Segment Start: Data shown

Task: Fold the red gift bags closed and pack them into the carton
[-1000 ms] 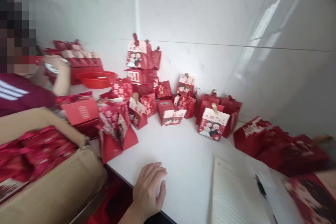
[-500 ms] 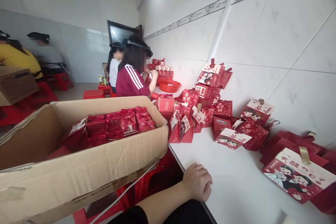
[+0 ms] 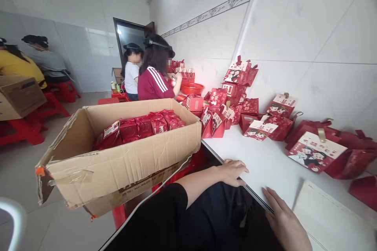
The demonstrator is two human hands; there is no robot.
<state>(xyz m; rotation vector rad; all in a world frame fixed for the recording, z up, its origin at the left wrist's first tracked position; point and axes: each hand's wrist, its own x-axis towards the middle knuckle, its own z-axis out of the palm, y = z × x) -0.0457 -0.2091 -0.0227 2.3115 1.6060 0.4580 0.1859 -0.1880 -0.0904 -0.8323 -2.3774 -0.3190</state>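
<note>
Head view, and both your hands are empty: your left hand (image 3: 232,172) lies palm down at the near edge of the white table (image 3: 256,157), fingers loosely extended, and your right hand (image 3: 287,219) rests along that same edge, fingers straight and flat on the top. Just beside your right hand you have a pale notebook (image 3: 326,211), lying flat. Beyond your fingers, touched by neither of your 2 hands, a red gift box (image 3: 312,153) shows a cartoon couple and a gold loop on its front. To its left you can see a second couple-printed box (image 3: 259,130), then a stack of gift bags (image 3: 235,74) near the wall. At your left, a big cardboard carton (image 3: 132,159) gapes upward, with red boxes (image 3: 144,125) packed inside and a white cable (image 3: 160,186) running below its rim. Past that carton sits a co-worker (image 3: 153,82) in a maroon top with 3 white stripes, near a red basin (image 3: 192,87).
</note>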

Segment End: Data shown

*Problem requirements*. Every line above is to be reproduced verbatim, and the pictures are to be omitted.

*Written solution*.
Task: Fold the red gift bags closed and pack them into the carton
[-1000 ms] 
[-500 ms] 
[+0 ms] 
The demonstrator is two human hands; there is no robot.
<state>(xyz m; rotation vector rad; all in a world frame fixed for the recording, z up, its origin at the left wrist's first tracked position; point and axes: each hand's wrist, its own x-axis towards the middle knuckle, its own z-axis out of the palm, y = z × x) -0.0457 -0.2091 -0.0227 2.3115 1.6060 0.4580 0.1859 -0.1880 -0.0904 -0.8323 -2.3774 -0.3190</state>
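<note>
Head view, and both your hands are empty: your left hand (image 3: 232,172) lies palm down at the near edge of the white table (image 3: 256,157), fingers loosely extended, and your right hand (image 3: 287,219) rests along that same edge, fingers straight and flat on the top. Just beside your right hand you have a pale notebook (image 3: 326,211), lying flat. Beyond your fingers, touched by neither of your 2 hands, a red gift box (image 3: 312,153) shows a cartoon couple and a gold loop on its front. To its left you can see a second couple-printed box (image 3: 259,130), then a stack of gift bags (image 3: 235,74) near the wall. At your left, a big cardboard carton (image 3: 132,159) gapes upward, with red boxes (image 3: 144,125) packed inside and a white cable (image 3: 160,186) running below its rim. Past that carton sits a co-worker (image 3: 153,82) in a maroon top with 3 white stripes, near a red basin (image 3: 192,87).
</note>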

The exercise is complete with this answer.